On Aug 24, 2007, at 11:23 AM, Alexey Melnikov wrote:
Peter Saint-Andre wrote:
Alexey Melnikov wrote:
Cullen Jennings wrote:
Making this experimental not make much sense to me - there is no
real experiment here other than "will anyone use it" and that
could be said about a large percentage of PS documents. When I
read 2026, this looks like PS.
I agree. If the document is standardizing what is deployed and
there is
no desire to change it, then it should be Informational.
Otherwise it
looks like PS.
Well, folks are using it right now:
http://wiki.jabber.org/index.php/Jabber_Email_Header
I see it in the wild quite a bit, admittedly among people who may
simply
be experimenting with it since they are heavy users of XMPP-based
instant messaging systems.
So perhaps Informational is appropriate.
Again, I'm not averse to designing something more general.
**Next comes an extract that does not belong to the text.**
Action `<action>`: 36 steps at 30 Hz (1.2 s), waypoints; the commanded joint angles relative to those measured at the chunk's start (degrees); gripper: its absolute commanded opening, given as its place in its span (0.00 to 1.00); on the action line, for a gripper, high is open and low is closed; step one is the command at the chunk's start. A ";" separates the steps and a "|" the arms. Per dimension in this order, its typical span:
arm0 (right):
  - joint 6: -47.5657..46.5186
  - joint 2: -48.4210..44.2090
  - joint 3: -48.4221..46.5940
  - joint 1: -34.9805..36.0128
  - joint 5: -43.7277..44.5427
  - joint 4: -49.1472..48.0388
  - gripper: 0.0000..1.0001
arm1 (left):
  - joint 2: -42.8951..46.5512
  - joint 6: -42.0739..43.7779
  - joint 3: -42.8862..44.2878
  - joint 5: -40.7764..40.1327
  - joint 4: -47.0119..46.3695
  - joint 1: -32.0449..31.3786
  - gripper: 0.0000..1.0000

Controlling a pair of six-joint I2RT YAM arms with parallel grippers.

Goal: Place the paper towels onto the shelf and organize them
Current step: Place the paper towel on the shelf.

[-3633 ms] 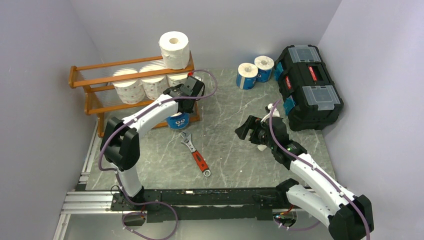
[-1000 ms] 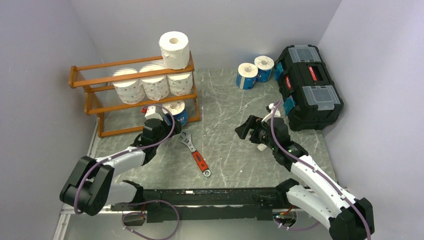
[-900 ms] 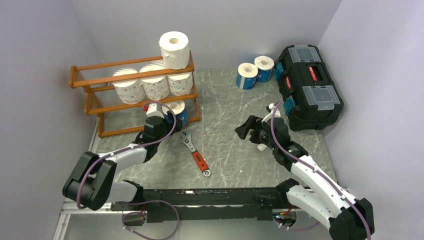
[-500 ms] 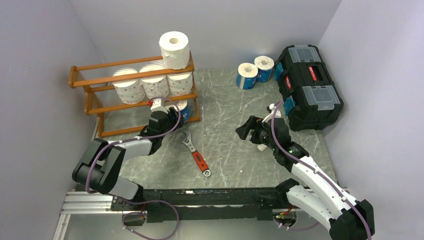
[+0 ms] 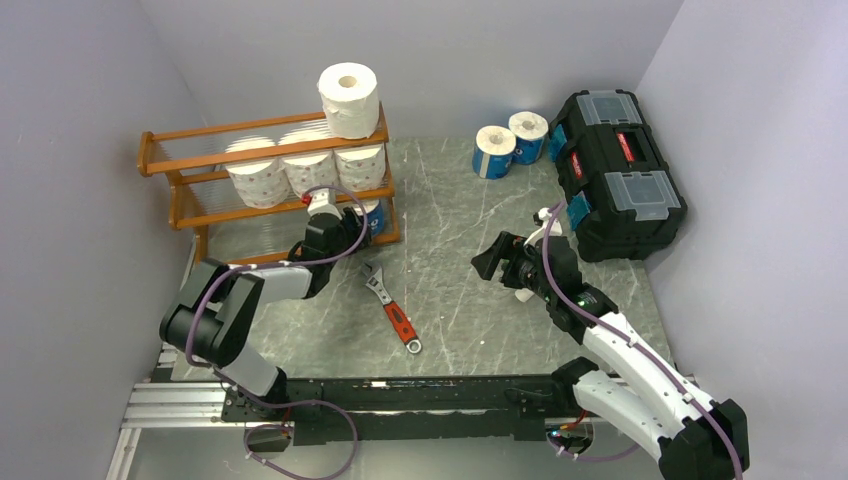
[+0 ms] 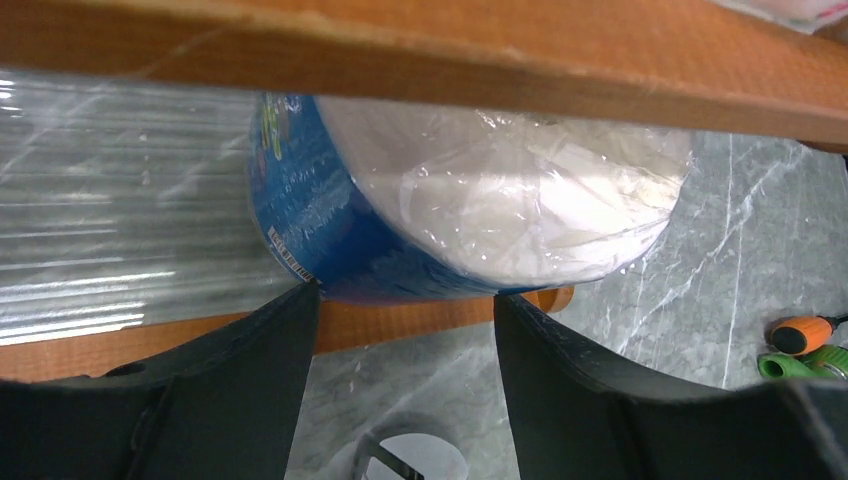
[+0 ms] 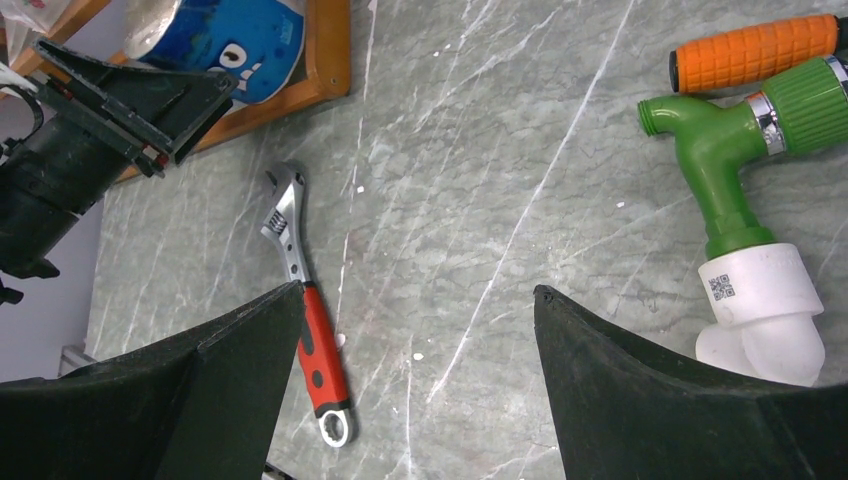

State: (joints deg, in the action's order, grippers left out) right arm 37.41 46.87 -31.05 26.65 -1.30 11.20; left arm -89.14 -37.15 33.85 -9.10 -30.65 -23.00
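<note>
Ahead of my left jaws the paper towel roll (image 6: pixel 480 210) wears glossy crinkled plastic film; above, the shelf (image 6: pixel 500 60) is smooth wood; below, matt veined worktop (image 6: pixel 720 250).

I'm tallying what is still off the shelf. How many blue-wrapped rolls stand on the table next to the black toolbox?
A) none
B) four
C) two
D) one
C: the nearer blue-wrapped roll and the farther blue-wrapped roll stand side by side on the table, just left of the black toolbox.
</note>
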 commanded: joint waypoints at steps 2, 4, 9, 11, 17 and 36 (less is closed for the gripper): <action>-0.59 -0.41 0.34 -0.19 0.69 -0.41 0.87 | -2.19 -0.60 3.35 -0.21 -3.02 0.18 0.69; -0.66 -0.52 0.46 -0.25 0.72 -0.42 0.87 | -2.74 -0.71 3.77 -0.19 -3.07 0.15 0.69; -0.67 -0.21 0.46 -0.20 0.71 -0.48 0.87 | -4.36 -0.91 5.00 0.44 -2.87 0.15 0.69; -0.67 0.07 0.41 -0.20 0.64 -0.48 0.87 | -5.03 -0.98 5.61 0.62 -2.44 0.15 0.68; -0.78 0.52 0.33 -0.20 0.82 -0.40 0.87 | -6.83 -1.34 6.93 1.66 -2.88 0.18 0.68; -0.67 1.63 0.08 -0.19 1.00 -0.56 0.87 | -8.03 -2.08 6.94 4.80 -5.38 0.06 0.68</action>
State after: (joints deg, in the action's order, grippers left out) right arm 37.41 48.31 -30.72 26.65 -1.32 11.57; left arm -97.89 -38.46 40.21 -5.96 -32.34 -23.00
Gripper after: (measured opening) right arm 0.869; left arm 0.680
And I
think
that experience with this header field may provide useful input to
that
process.
IMHO, if the header is deployed and you publish even an
Informational RFC on it, there is very little chance that existing
implementations would change when a new replacement header is
standardized. And it might be too late already (even before the
Informational RFC is published) to standardize a replacement.
All comments I've seen so far seem to imply that this is useful.
There are existing implementations. So it doesn't seem like an
Experimental RFC is needed, as the experiment is already successful.
I agree it useful and I can't see any reason for it to be
experimental - that's exactly the reason I think it is worth doing. I
understand that when people bring something to a standards body they
typically wish it would not change but often the change is for the
better and allows the standard to have a wider scope and better
longevity than the very initial idea. It's the nature of pre standard
implementations.
Cullen
PS (as of this email being sent, if you check out the headers I think
you will see there is an implementation of the header I proposed
too :-) It's one of the good things IETF can do is help come to
consensus between conflicting pre standard implementations.